2.3 Testing Procedure

Table 4 presents the testing procedures which are designed to find out an optimal solution for the 3D printable mortar to reach a favourable buildability and structural capacity. Flexural behaviours are investigated in both mould-cast and printed specimens. Herein, three factors are considered, i.e. paste age, VMA dosage and curing method.
Table 4

Testing procedures designed for the evaluation of bending resistance.

Series No.

Curing method

Paste age

Viscosity modify agent (%)


Standard curing




Standard curing

15 min



Standard curing

30 min



Standard curing

45 min



Standard curing

45 min



Standard curing

45 min



Standard curing

45 min



Water curing

45 min



90 Steam curing

45 min


Paste age refers to the duration from the ending of the blending of raw materials to the starting of the printing. The liquid and viscous property of fresh pastes are crucial to the bonding performance between layers, which greatly depends on the paste age. It is expected that the shorter the paste age, the higher bonding strength between layers. Three paste ages range from 15 to 45 min and three VMA contents range in 0.5–1.5% are taking into account. A longer paste age was not considered due to the fresh mortar became stiff and then could not be printed. Once the specimens are demoulded after 24-h curing at room temperature, they are cured by three different methods to monitor the strength development with time. The water curing method is designed to directly immerse the specimens into water at room temperature (approximately 20 °C) for 7 days. The steam curing method is to cure the samples with steam at 90 °C for 72 h. While the standard curing method is to place the samples in the moist cabinet for proper curing with an ambient temperature of 20 ± 1 °C and the relative humidity of 95 ± 5% for 7 days.

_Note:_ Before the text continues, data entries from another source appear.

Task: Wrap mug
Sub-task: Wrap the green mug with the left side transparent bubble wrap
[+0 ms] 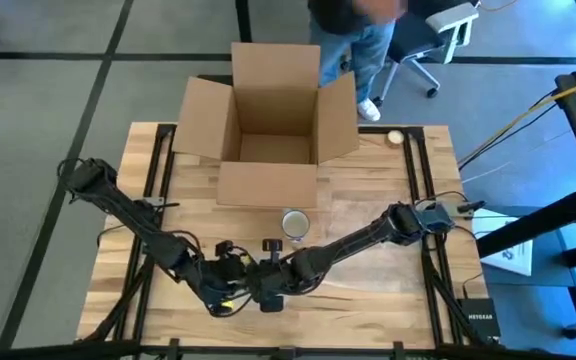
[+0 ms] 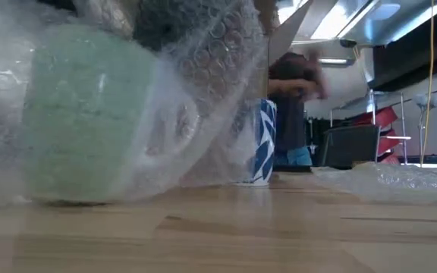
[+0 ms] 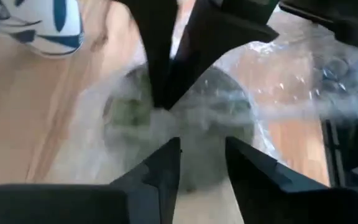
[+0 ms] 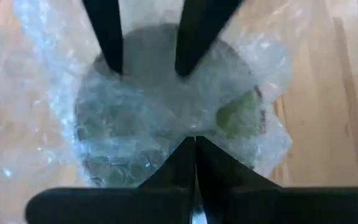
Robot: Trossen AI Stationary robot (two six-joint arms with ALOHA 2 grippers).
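Observation:
A green mug (image 4: 166, 118) stands near the table's front edge with clear bubble wrap (image 2: 203, 98) bunched over it; in the low view the mug (image 2: 82, 114) stands on its base. Both arms meet above it. My right gripper (image 4: 195, 142) is shut at the mug's top, and the left wrist view shows that gripper (image 3: 161, 102) coming in from the opposite side. My left gripper (image 3: 202, 146) is open, with its fingers over the wrapped top. A blue-and-white mug (image 1: 295, 224) stands upright on the table just beyond. My right gripper has its shut fingertips (image 4: 188, 149) on the bubble wrap over the mug's top (image 4: 179, 127), coming down from above. I cannot tell whether a layer is caught between them. My left gripper stands open over the wrapped top (image 3: 197, 121). I cannot tell whether its fingers (image 4: 110, 59) touch the wrap.
An open cardboard box (image 1: 268, 130) stands at the table's far side. More bubble wrap (image 2: 400, 178) lies flat on the table to the right. A person (image 1: 353, 30) stands beyond the box, next to an office chair (image 1: 438, 40).

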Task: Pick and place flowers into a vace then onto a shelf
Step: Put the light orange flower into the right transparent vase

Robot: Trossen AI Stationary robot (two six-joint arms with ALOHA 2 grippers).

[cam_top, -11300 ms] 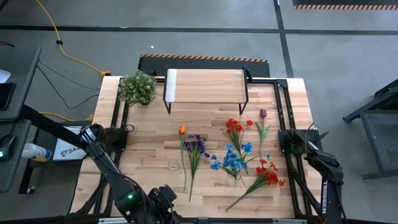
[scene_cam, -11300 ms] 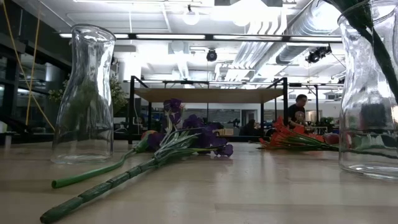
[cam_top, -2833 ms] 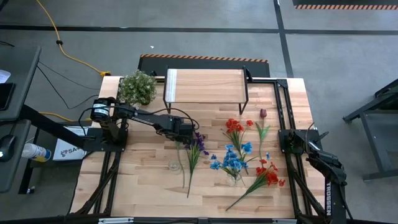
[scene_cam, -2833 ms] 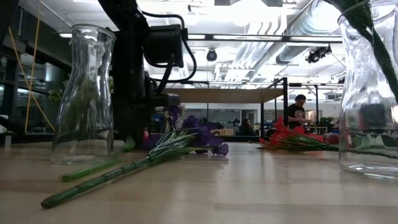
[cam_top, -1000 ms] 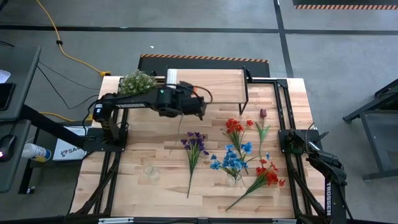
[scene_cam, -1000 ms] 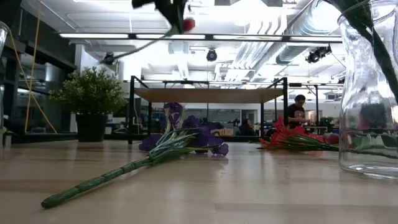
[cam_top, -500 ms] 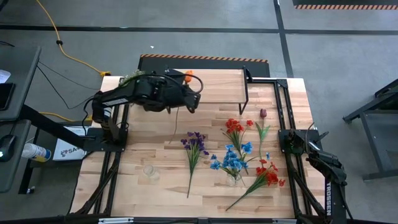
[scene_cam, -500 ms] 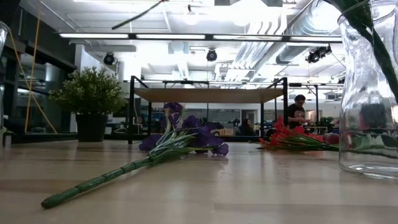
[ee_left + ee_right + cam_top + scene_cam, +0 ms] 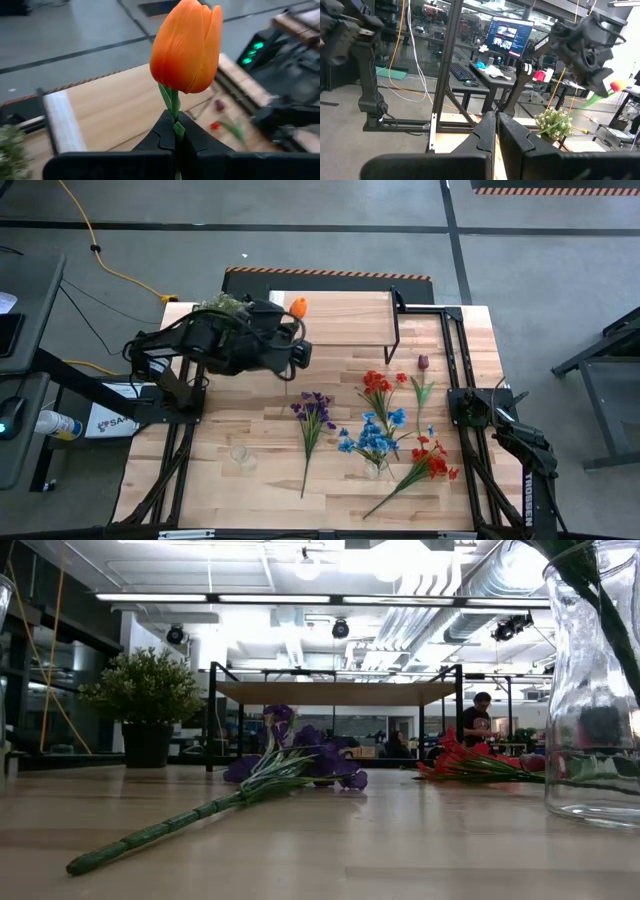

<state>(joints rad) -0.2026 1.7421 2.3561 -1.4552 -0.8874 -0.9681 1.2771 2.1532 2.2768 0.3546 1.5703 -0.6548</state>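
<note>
Left gripper (image 9: 175,131) pulled back, orange tulip (image 9: 297,307) held; potted plant (image 9: 222,304) beneath

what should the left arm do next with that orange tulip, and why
Probably carry it toward the empty glass vase and tip it stem-down: the left gripper is shut on the orange tulip, held in the air beside the shelf, far from that vase.

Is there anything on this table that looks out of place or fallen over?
Nothing is spilled or broken. One oddity: the empty glass vase sits near the table's front left, away from the loose flowers. The left gripper holds the orange tulip upright by its stem, high above the shelf.
</note>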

As the testing procedures given in Table 4, series No. T1-T3 are designed to evaluate the influence of paste age on the flexural performance of printed specimens, No. T4–T6 are applied to measure the impact of VMA on the flexural behaviors, and T3 and T7–T8 are used to access the effect of curing method on the flexural performances. The flexural properties of both printed and casted specimens were tested according to ASTM C348-14 (ASTM 2014). As shown in Fig. 2, a three-point bending jig was mounted on a digital servo-control universal testing machine with a loading capacity of 100 kN to measure the flexural tensile strength. A symmetrical three-point loading setup, with a beam span of 70 mm, was used for the flexural tests. The loading rate was set to 48 N/s. The load–displacement curves for all specimens were automatically recorded until specimen failure. At least three identical specimens for each situation were tested.
Fig. 2
Fig. 2

Set up for three-point bending test.

2.4 X-ray CT Characterization

Non-destructive X-ray computed tomography (CT) has been widely adopted to provide an accurate identification of the meso/microscopic structure of engineering materials (Lu et al. 2006; Gallucci et al. 2007; Zhang et al. 2012). In this section, we intend to employ the advanced CT technology to detect the voids and weak bonding interfaces formed by the filaments as well as the relative position between the fracture path and interfaces. For scanning, a high-resolution CT with a maximum spatial resolution of 10 μm was adopted, which satisfied the needs of reconstructing meso-level structures. Due to the specimen was beam-shaped, the scanning was focus on the zones in neighbourhood of the fracture surfaces rather than the whole specimen, aiming to improve the clearness of the detecting images. Moreover, the separated two parts of prism sample after bending test are assembled together to facilitate the CT characterization.

3 Results and Discussion

3.1 Effect of Paste Age on the Buildability

In the section, the influence of paste age on both the buildability and mechanical property are measured and evaluated in order to find an optimal balance between the buildability and strength. To evaluate the influence of paste age on the buildability of fresh mortar paste, 20-layer structures are built up by the proposed tailing mortar at the paste age of 15, 30, and 45 min, respectively. Figure 3 presents the constructed structures with designed dimensions of 30 mm (W) × 250 mm (L) × 160 mm (H). The printed structures illustrate that the fresh mortar material can be stably stacked in the vertical direction without collapse, indicating an acceptable buildability. However, there may form apparent interfaces between adjacent layers due to the inherent layer structure, which is negative to the structural integrity of the 3D printed models.
Fig. 3
Fig. 3

Structures constructed by the proposed tailing concrete at different paste ages.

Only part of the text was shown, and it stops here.